Key words: Transsexualism; Sex Reassignment Surgery; Outcomes


 

 

INTRODUCTION

Treatment of gender identity disorders has been controversial throughout its existence. After its first public description by Magnus Hirschfeld who coined the term 'transsexualismus' mentioning the 'seelischer Transsexualismus' [psychic Transsexualism], this entity has gone through enormous advances regarding its standard of care and surgical procedures (1). Recent publications have been able to show technical improvements and great attention has been given to surgical outcomes and their influence on patient's quality of life (2-7). Nevertheless, detailed description of individual technique, its complications as well as treatment options is still missing (8).
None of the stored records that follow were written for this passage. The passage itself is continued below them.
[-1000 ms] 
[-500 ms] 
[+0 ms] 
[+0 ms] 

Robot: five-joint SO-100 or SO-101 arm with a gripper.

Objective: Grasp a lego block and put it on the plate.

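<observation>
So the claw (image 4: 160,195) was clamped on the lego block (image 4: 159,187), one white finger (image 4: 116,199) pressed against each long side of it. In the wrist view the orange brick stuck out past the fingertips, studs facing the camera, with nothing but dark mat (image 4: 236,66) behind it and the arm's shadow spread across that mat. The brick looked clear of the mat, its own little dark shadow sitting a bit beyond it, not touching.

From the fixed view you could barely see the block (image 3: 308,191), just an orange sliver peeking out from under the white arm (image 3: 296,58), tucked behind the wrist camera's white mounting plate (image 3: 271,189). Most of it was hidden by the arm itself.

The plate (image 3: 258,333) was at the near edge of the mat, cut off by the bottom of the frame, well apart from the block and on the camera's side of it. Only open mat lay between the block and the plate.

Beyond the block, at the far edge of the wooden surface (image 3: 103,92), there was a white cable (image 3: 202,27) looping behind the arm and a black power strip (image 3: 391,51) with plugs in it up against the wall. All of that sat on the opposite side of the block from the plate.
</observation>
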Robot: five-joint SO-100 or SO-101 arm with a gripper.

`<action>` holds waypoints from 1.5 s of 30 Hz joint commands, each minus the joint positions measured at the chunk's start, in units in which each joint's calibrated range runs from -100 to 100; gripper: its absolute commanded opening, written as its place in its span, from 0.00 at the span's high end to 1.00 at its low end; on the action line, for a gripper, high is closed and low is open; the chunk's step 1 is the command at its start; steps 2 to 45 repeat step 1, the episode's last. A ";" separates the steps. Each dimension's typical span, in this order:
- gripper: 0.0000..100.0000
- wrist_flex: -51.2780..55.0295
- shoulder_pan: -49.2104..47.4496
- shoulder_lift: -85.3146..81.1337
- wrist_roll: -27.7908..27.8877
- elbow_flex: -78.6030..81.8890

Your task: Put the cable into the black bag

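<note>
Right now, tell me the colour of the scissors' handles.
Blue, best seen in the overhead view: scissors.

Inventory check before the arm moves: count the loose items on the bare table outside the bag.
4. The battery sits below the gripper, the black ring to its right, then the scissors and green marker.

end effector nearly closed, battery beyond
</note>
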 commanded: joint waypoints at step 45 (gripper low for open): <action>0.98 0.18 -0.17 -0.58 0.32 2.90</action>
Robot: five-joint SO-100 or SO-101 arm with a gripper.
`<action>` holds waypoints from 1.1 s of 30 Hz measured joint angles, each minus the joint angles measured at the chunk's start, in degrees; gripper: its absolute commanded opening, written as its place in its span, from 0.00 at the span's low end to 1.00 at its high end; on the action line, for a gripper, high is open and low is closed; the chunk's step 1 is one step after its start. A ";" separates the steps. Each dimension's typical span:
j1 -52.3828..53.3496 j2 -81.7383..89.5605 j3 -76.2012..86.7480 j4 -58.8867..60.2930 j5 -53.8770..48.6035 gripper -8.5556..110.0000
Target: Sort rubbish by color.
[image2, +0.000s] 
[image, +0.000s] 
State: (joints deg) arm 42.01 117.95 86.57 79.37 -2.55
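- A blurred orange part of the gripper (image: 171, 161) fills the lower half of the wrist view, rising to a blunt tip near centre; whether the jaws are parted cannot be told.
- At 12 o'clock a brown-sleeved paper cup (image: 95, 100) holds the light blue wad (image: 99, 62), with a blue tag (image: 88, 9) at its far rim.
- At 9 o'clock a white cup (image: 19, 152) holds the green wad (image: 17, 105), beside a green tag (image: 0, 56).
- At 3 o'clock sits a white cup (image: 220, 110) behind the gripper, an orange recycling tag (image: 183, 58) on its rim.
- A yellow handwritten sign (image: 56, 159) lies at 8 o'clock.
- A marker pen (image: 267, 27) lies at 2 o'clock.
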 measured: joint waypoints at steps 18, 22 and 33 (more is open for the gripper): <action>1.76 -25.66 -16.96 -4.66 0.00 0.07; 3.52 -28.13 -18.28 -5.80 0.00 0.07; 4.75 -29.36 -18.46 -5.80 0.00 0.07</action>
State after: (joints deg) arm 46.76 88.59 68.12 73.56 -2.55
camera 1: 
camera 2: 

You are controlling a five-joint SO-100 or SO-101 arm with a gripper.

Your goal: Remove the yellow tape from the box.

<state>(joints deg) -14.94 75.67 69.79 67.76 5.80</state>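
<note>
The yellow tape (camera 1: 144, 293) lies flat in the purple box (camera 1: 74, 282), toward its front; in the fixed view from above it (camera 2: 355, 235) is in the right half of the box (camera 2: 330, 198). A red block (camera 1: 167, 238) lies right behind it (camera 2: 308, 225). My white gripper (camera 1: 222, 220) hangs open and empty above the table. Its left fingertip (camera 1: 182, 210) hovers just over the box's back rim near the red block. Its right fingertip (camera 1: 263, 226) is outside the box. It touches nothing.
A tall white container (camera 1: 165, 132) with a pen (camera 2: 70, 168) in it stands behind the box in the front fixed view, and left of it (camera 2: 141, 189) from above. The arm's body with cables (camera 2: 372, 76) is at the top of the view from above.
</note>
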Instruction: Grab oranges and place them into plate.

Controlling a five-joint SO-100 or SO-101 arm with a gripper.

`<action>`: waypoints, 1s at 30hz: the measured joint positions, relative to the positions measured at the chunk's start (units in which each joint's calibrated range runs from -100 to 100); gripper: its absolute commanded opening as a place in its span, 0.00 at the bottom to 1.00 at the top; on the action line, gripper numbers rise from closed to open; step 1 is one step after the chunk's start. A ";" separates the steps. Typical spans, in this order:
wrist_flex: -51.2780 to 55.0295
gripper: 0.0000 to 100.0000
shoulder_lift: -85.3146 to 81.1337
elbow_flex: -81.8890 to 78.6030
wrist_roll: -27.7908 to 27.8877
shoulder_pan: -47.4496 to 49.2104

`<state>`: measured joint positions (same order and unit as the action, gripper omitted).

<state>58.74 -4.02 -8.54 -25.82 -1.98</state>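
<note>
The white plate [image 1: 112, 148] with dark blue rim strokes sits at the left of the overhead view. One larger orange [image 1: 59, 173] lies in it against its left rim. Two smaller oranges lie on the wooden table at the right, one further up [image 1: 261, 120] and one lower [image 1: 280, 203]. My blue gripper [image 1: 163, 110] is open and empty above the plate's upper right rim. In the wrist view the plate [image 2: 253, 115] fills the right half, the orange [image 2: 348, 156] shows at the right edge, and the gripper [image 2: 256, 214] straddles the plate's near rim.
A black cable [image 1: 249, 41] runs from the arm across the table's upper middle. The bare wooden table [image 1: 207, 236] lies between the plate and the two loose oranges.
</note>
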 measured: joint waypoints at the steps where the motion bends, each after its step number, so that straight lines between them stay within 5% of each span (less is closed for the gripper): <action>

A prospective study evaluating our technique and its functional and psychological aspects on 66 patients showed major complications in 14%, being urethral stricture and wound healing disorders the most frequent findings (9). Later on, a review of 200 cases and their complications signalized the need for further and extensive analysis of surgical outcomes in our department (10). Here we report on 332 patients who underwent male to female penile inversion vaginoplasty with glans-derived sensate clitoroplasty in the urological department of the University of Essen - Germany. A thorough description of adverse events related to surgery and their treatment options is provided. Attempts were made on reviewing existing literature and comparing them with our results, leading to frustrating data due to scarce information. Nevertheless, absence of data has encouraged us on writing, opening a precedent for future publications.

 

MATERIAL AND METHODS

A list of patients, mean age 36.7 years (range 19-68 years), submitted to male to female GRS from 1995 to 2008 was disposed from our central technical information department. Analysis was performed by a standardized method of data collection. Available records were reviewed, case-notes were retrieved and analysed to identify epidemiological data. Early results during outpatient consultations and late events were also included.
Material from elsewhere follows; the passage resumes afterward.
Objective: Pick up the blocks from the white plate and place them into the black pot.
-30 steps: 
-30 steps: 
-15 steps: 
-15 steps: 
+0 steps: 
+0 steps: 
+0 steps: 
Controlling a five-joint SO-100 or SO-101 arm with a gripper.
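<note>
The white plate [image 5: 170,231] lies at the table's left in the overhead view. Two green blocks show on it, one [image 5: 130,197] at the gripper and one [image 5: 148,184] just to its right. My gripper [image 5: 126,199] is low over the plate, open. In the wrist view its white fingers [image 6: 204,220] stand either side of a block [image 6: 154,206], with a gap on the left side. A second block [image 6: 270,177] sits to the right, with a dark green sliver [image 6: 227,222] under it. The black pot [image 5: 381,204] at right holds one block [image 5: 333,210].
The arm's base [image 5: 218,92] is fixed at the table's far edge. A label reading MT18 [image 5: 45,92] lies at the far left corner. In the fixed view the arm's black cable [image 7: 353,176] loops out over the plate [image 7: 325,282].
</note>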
Information was collected from two distinct investigators from June to October 2010. Technique modifications introduced at the end of 2008 excluded patients operated thereafter from the actual study, avoiding bias on the end results. A total of 332 patients were included. All complications and relevant notes were reviewed, thoroughly analysed and results from both investigators were compared. No significant disparity was found on retrieved data.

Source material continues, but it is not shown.